Moz Q&A is closed.
After more than 13 years, and tens of thousands of questions, Moz Q&A closed on 12th December 2024. Whilst we’re not completely removing the content - many posts will still be possible to view - we have locked both new posts and new replies. More details here.
Partial Match or RegEx in Search Console's URL Parameters Tool?
- 
					
					
					
					
 So I currently have approximately 1000 of these URLs indexed, when I only want roughly 100 of them. Let's say the URL is www.example.com/page.php?par1=ABC123=&par2=DEF456=&par3=GHI789= All the indexed URLs follow that same kinda format, but I only want to index the URLs that have a par1 of ABC (but that could be ABC123 or ABC456 or whatever). Using URL Parameters tool in Search Console, I can ask Googlebot to only crawl URLs with a specific value. But is there any way to get a partial match, using regex maybe? Am I wasting my time with Search Console, and should I just disallow any page.php without par1=ABC in robots.txt? 
- 
					
					
					
					
 No problem  Hope you get it sorted! -Andy 
- 
					
					
					
					
 Thank you!  
- 
					
					
					
					
 Haha, I think the train passed the station on that one. I would have realised eventually... XD Thanks for your help! 
- 
					
					
					
					
 Don't forget that . & ? have a specific meaning within regex - if you want to use them for pattern matching you will have to escape them. Also be aware that not all bots are capable of interpreting regex in robots.txt - you might want to be more explicit on the user agent - only using regex for Google bot. User-agent: Googlebot #disallowing page.php and any parameters after it disallow: /page.php #but leaving anything that starts with par1=ABC allow: page.php?par1=ABC Dirk 
- 
					
					
					
					
 Ah sorry I missed that bit! -Andy 
- 
					
					
					
					
 Disallowing them would be my first priority really, before removing from index. The trouble with this is that if you disallow first, Google won't be able to crawl the page to act on the noindex. If you add a noindex flag, Google won't index them the next time it comes-a-crawling and then you will be good to disallow  I'm not actually sure of the best way for you to get the noindex in to the page header of those pages though. -Andy 
- 
					
					
					
					
 Yep, have done. (Briefly mentioned in my previous response.) Doesn't pass  
- 
					
					
					
					
 I thought so too, but according to Google the trailing wildcard is completely unnecessary, and only needs to be used mid-URL. 
- 
					
					
					
					
 Hi Andy, Disallowing them would be my first priority really, before removing from index. Didn't want to remove them before I've blocked Google from crawling them in case they get added back again next time Google comes a-crawling, as has happened before when I've simply removed a URL here and there. Does that make sense or am I getting myself mixed up here? My other hack of a solution would be to check the URL in the page.php, and if URL includes par1=ABC then insert noindex meta tag. (Not sure if that would work well or not...) 
- 
					
					
					
					
 My guess would be that this line needs an * at the end. 

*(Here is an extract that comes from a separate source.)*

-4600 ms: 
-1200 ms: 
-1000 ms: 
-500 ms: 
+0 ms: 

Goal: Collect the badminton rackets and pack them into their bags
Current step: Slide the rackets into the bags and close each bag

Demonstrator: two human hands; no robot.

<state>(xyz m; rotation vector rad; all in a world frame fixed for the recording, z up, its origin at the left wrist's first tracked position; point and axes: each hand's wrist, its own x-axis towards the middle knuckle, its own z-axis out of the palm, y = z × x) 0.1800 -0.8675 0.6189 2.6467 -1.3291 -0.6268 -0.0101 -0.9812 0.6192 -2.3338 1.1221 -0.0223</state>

 Allow: /page.php?par1=ABC*
- 
					
					
					
					
 Sorry Martijn, just to jump in here for a second - Ria, you can test this via the Robots.txt testing tool in search console before going live to make sure it work. -Andy 
- 
					
					
					
					
 Hi Martijn, thanks for your response! I'm currently looking at something like this... **user-agent: *** #disallowing page.php and any parameters after it 
 disallow: /page.php #but leaving anything that starts with par1=ABC
 allow: /page.php?par1=ABCI would have thought that you could disallow things broadly like that and give an exception, as you can with files in disallowed folders. But it's not passing Google's robots.txt Tester. One thing that's probably worth mentioning really is that there are only two variables that I want to allow of the par1 parameter. For example's sake, ABC123 and ABC456. So would need to be either a partial match or "this or that" kinda deal, disallowing everything else. 
- 
					
					
					
					
 Hi Ria, I have never tried regular expressions in this way, so I can't tell you if this would work or not. However, If all 1000 of these URL's are already indexed, just disallowing access won't then remove them from Google. You would ideally be able to place a noindex tag on those pages and let Google act on them, then you will be good to disallow. I am pretty sure there is no option to noindex under the URL Parameter Tool. I hope that makes sense? -Andy 
- 
					
					
					
					
 Hi Ria, What you could do, but it also depends on the rest of your structure is Disallow these urls based on the parameters (what you could do in a worst case scenario is that you would disallow all URLs and then put an exception Allow in there as well to make sure you still have the right URLs being indexed). Martijn. 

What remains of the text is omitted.